“Back to Normal”
It’s what so many of us have longed for so many months. A way to get back to life as normal. Before the masks. Before the Zoom calls. We long for that time where the government stating that UFOs were real would be the leading story, as opposed to barely getting mentioned on the news.
For many of us in education, talking about the “return to normal” has been the topic of conversation personally and professionally. How do we communicate about the return to normal? Sure, for most of us, we are back in schools, but we continue using this phrase to describe summer plans and about a general level of anxiety in society while we see the end of a pandemic in sight.
While we want a return to normal, we won’t accept how things used to be
When we think about it, our goal is to actually have things be “like” they were. In short, when we say we want things back to normal, we mean, we want the best things we remember. Marketers and communication professionals call this “nostalgia marketing.”
This occurs when we talk about how great things were in the ’80s when we only had a few electronics. Our memories of those days seem pure. When brands like Pepsi introduce retro cans to talk about a former generation or Spotify launches its Never Ending story Campaign. We aren’t broadcasting that we want to trade our smartphones for pagers, but we are evoking those memories.

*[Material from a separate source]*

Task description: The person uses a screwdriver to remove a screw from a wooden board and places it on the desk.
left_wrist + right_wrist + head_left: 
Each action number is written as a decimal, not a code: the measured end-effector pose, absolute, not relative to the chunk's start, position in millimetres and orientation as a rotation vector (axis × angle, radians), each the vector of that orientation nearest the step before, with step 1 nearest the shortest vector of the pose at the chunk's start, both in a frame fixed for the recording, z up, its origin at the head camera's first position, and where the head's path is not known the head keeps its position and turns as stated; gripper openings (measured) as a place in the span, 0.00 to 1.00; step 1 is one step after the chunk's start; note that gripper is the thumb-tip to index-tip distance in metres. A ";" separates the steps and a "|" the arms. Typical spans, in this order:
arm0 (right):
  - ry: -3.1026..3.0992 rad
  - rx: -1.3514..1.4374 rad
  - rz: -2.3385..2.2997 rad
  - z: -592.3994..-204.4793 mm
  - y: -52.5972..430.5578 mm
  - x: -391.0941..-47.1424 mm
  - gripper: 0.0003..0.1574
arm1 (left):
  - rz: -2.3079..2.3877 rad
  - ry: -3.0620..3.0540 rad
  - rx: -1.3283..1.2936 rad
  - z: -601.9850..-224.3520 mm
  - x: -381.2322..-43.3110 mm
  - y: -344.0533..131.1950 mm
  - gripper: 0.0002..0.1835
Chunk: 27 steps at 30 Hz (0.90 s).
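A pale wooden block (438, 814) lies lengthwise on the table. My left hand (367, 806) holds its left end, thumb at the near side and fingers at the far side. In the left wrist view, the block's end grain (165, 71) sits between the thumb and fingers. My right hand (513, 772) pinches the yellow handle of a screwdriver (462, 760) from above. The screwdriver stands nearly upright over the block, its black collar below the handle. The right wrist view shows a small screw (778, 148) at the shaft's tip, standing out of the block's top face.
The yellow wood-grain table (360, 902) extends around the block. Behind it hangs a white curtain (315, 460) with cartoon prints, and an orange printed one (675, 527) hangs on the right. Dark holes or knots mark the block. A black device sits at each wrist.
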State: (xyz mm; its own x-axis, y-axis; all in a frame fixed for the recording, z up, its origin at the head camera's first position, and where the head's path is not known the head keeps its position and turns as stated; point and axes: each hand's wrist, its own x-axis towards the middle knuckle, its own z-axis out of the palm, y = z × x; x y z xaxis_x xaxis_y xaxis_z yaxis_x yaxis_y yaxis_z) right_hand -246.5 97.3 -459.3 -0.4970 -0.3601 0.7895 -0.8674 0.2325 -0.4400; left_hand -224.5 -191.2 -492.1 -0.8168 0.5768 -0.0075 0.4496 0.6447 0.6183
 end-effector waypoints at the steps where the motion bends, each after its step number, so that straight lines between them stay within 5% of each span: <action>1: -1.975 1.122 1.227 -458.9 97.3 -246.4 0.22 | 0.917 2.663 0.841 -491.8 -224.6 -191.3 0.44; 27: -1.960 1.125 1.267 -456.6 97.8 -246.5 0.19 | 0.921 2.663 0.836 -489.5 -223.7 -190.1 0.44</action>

When we are communicating about school, linking the positive memories we have of school, without the challenges is often how we connect a positive view of our school to the present. A simple way to test this theory is to ask about “firsts” ask someone over 30 about their first car and you will often get a feeling of positivity, attitudes of freedom and memory. But ask me if I want to drive the car I bought with 103k miles as a daily-driver and I would panic about its likeliness to breakdown.
For education communication, we are often looking to communicate by harnessing the power of positive past memories.
What Could Back to Normal Mean?
We need to understand that often when we use the word “normal”, we usually mean one of three things:
- Statistical normal – “2.3 children per family per house-hold.”
- Aspirational normal – “We want to get our school back to normal.”
- Functional normal – “It’s normal to be upset about an increase in injustice.”
As classrooms begin to reopen, we need to be careful about how we use the word normal. As we consider the diversity, equity and inclusion elements of our language, “normal” is a term that often can be very accusatory.
Understanding how to link the past with the future is a challenge to communicate how things “could be”. A great example is Coke’s commissioning of George the Poet for their #OpenLikeNeverBefore campaign in 2020.
Exercise:
Ask students: “what is one thing they used to do before the pandemic that they can’t believe they did?”
Bonus: Create a short video explaining the outrageousness of that activity.
We need to focus on how we message the positive elements of what we miss. Try asking students or faculty, “what do you miss most about what used to be?” These open-ended, non-accusatory questions are great ways to discover new content ideas.
Open-ended questions can often form the bedrock of a story. Follow these up with questions like “what would you like to remember about the things that have changed in 2020?” When you build on the answers and explore new avenues of ideas, you start to show progression and story-telling for your communication strategy.
We don’t aspire to be normal, but perhaps society is becoming more comfortable saying we collectively want something altogether better. We believe schools are the leaders in the vision for how things could be different and it starts with communication.